### What the task requires
Copy the closing run of lines, from the one with "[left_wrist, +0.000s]" through the last line of the listing, exactly and without any pictures.

### Source data

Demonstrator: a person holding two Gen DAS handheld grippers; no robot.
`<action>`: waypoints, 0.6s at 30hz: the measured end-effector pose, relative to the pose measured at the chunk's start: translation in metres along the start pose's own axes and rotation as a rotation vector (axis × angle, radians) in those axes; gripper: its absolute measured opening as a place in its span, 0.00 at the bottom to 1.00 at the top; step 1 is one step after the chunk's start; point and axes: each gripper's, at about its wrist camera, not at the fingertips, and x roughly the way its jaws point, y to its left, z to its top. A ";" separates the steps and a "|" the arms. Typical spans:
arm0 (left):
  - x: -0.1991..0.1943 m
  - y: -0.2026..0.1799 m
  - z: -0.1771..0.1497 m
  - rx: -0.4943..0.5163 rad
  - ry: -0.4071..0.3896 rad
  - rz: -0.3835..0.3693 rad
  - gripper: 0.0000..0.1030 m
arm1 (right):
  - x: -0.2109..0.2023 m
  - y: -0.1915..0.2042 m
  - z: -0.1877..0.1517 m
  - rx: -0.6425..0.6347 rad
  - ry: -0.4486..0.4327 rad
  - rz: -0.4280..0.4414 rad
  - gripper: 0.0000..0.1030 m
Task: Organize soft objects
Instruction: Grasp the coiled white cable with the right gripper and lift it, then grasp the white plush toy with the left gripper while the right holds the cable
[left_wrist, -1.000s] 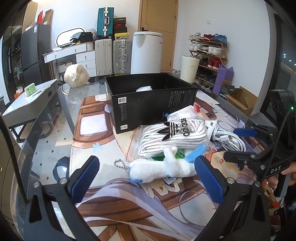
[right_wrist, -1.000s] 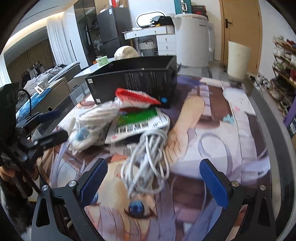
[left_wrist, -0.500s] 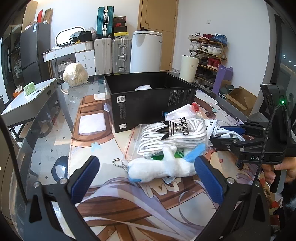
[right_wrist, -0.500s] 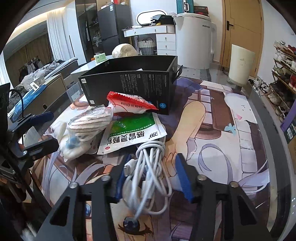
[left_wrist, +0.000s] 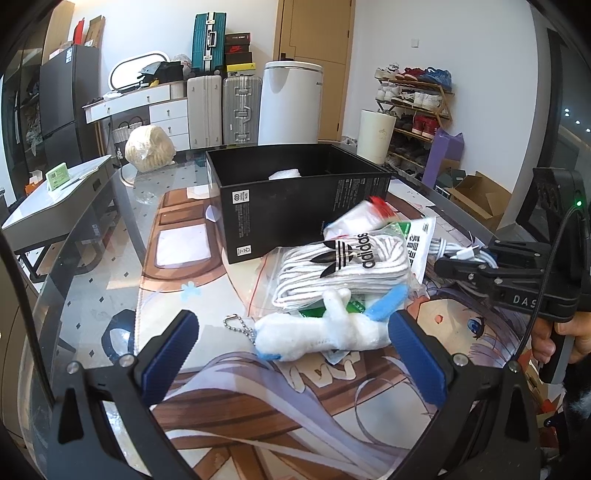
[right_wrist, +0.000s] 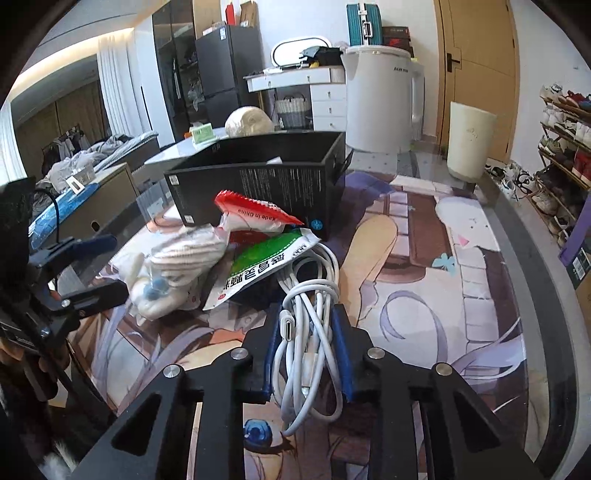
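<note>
Right tongs (right_wrist: 307, 350) just closed, now clenched on coiled white charging cable (right_wrist: 314, 317) lying on table beside green packet. Left tongs (left_wrist: 291, 354) wide, released, near white plush. Lift slowly; carry to black box (right_wrist: 258, 184).

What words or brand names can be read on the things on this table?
"adidas": on the bagged white socks.
"Made in China", upside down: on the red-topped packet.
"399": on the green and white packet, beside Chinese characters.
Fine print on the black box: too small.
</note>
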 end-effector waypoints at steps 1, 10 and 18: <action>0.000 0.000 0.000 0.001 0.001 -0.002 1.00 | -0.004 -0.001 0.000 0.003 -0.017 -0.005 0.26; 0.000 0.001 -0.001 0.003 0.015 -0.019 1.00 | -0.033 -0.011 0.000 0.039 -0.120 -0.042 0.26; 0.005 -0.004 -0.001 0.012 0.037 -0.038 1.00 | -0.041 -0.009 0.003 0.042 -0.152 -0.021 0.26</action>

### Completed task
[left_wrist, +0.000s] 
[right_wrist, +0.000s] 
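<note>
Right tongs (right_wrist: 307, 350) just closed, now clenched on coiled white charging cable (right_wrist: 314, 317) lying on table beside green packet. Left tongs (left_wrist: 291, 354) wide, released, near white plush. Lift slowly; carry to black box (right_wrist: 258, 184).

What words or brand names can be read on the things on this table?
"adidas": on the bagged white socks.
"Made in China", upside down: on the red-topped packet.
"399": on the green and white packet, beside Chinese characters.
Fine print on the black box: too small.
</note>
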 end-effector waypoints at steps 1, 10 and 18: <action>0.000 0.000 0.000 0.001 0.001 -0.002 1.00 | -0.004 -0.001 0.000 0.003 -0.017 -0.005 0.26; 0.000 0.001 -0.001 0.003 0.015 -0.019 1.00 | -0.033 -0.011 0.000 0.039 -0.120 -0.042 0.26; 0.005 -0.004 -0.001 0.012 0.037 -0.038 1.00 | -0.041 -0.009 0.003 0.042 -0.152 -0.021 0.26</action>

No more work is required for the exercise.